Mice were quickly and deeply anaesthetised with pentobarbital (500 mg/kg, i.p.) and transcardially perfused with 40 g/L formaldehyde in phosphate-buffered saline (PBS) for 5 min. Brains were dissected and kept at 4 °C for 12 h in a PBS solution containing 15% sucrose and 2 mM VRC (vanadium ribonucleoside complex) before being flash frozen in isopentane (1 min at −30 °C) and stored at −80 °C. Serial coronal sections (30 µm thick) were made using a cryostat (Leica), mounted onto Superfrost Plus slides, and stored at −80 °C.
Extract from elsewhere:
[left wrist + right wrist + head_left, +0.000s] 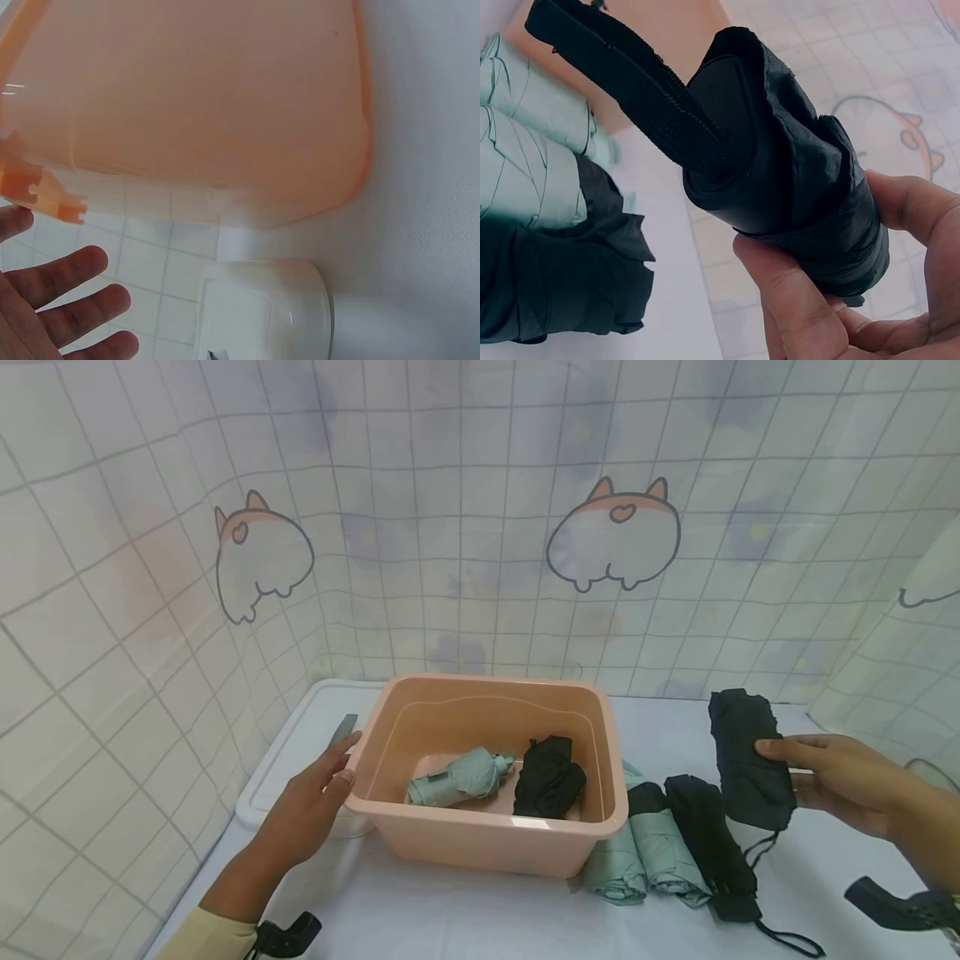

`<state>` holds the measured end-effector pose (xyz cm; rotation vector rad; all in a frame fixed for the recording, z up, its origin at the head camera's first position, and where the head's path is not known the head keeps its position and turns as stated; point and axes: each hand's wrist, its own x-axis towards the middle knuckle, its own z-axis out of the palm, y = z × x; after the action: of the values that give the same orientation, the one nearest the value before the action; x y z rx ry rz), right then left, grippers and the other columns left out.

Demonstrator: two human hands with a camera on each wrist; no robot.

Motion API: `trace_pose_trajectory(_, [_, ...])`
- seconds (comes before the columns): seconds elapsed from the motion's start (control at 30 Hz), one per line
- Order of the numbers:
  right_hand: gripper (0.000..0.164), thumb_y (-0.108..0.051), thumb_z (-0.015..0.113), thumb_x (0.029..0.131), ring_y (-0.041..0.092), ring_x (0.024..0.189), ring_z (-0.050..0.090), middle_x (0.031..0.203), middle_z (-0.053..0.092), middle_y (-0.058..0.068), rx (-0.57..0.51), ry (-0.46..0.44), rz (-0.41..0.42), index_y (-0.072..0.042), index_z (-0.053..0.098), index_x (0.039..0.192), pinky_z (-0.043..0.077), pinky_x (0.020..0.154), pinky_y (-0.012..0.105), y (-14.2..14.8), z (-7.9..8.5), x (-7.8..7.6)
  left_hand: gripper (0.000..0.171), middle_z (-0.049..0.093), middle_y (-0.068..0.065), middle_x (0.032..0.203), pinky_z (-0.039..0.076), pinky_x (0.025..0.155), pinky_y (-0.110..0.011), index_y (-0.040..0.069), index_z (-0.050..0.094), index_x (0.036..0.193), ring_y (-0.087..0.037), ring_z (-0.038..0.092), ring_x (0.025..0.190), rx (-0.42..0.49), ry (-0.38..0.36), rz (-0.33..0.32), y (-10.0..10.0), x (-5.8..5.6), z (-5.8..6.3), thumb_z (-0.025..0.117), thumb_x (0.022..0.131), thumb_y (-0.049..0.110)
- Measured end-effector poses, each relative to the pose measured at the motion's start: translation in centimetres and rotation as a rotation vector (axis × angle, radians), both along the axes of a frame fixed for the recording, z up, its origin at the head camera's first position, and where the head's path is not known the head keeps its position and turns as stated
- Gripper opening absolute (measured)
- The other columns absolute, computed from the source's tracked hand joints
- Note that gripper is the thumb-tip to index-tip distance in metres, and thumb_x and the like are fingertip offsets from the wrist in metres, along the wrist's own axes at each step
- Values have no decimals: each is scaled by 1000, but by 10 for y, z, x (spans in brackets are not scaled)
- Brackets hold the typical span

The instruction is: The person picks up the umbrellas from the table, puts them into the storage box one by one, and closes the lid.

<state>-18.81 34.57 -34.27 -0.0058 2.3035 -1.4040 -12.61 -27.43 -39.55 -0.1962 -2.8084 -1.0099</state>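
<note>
My right hand (855,772) holds a folded black umbrella (746,760) above the table's right side, thumb on one face and fingers on the other. In the right wrist view the umbrella's handle end (724,127) and wrist strap show close up. My left hand (307,810) touches the left rim of a peach plastic basin (495,843), its fingers (71,274) fairly straight. Inside the basin lie a folded light green umbrella (461,777) and a black umbrella (551,781). Right of it lie light green umbrellas (667,852) and another black umbrella (708,835) with a strap.
A white lidded box (300,760) stands behind my left hand, with a grey object (343,728) on top. White cloth (450,910) covers the table. A tile-patterned curtain (480,568) with cartoon prints hangs at the back and sides.
</note>
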Motion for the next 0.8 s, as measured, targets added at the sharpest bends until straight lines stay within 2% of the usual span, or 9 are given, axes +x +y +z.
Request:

Sections were fixed for 5 min in 30 g/L formaldehyde in PBS, and washed with PBS, 2 mM VRC, at 4 °C. They were permeabilized in 0.5% Triton X-100, PBS 1X, 2 mM VRC for 5 min before being washed with 70% ethanol. To remove autofluorescence, sections were incubated in 0.1% (w/v) Sudan Black B, 70% ethanol, for 10 min at RT, then quickly rinsed in 70% ethanol. Sections were equilibrated in 50% (v/v) formamide, 1X SSC (150 mM NaCl, 15 mM sodium citrate), 2.6 mM HCl, pH 7.3, 2 mM VRC, for 30 min at 4 °C.

About 40 ng of labelled DNA probe was precipitated together with 3 µg Cot-1 DNA and 10 µg salmon sperm DNA, before being resuspended in 8 µL formamide, denatured at 75 °C, then incubated at 37 °C for 30 min for Cot-1 competition. The labeled DNA probe was then hybridised in the presence of Cot-1 and salmon sperm DNA, for 16–24 h at 37 °C in 16 µL of the following solution: 50% (v/v) formamide, 1X SSC, 10 mM VRC, 10% (w/v) dextran sulfate, 0.2% (w/v) BSA. After hybridisation, slides were washed two times in 50% formamide/ 2X SSC at 42 °C for 30 min, then washed and counterstained with 10 nM TO-PRO-3 in 2X SSC at 42 °C for 2 × 30 min. The slides were mounted in Vectashield (Vector Laboratories, USA).

Microscopy

A laser scanning spinning disk confocal microscope (Roper/Nikon) with a 40× objective was used for image acquisition, which was carried out at the Cell and Tissue Imaging Platform (PICT-IBiSA) at Institut Curie.

Statistical analysis for RNA-FISH

We tested whether the monoallelism measured by RNA-FISH could be explained by transcriptional bursts and/or by the sensitivity of detection. We considered the probability (Pdetect) of detecting the nascent RNA for an active allele to be given by:

Pdetect = PON × Psense, where PON is the probability to be in the ON phase of transcription, and Psense is the sensitivity of the RNA-FISH, (Psense depends on the detection power of RNA-FISH and on the expression level).

For a biallelic gene with identical and unsynchronised alleles, we estimated Pdetect by:

Pdetect = ntot/(2 × Ncells), where ntot is the total number of pinpoints detected over N cells, each comprising two alleles.

We reasoned that, if the observed monoallelism was due to transcriptional bursts or to lack of detection, the probabilities of detecting each allele should be independent and identical, in which case, the number of alleles observed would follow a binomial distribution B(2, Pdetect). We tested this hypothesis using a χ2 goodness of fit test with one degree of freedom.

Reporting summary

Further information on research design is available in the Nature Research Reporting Summary linked to this article.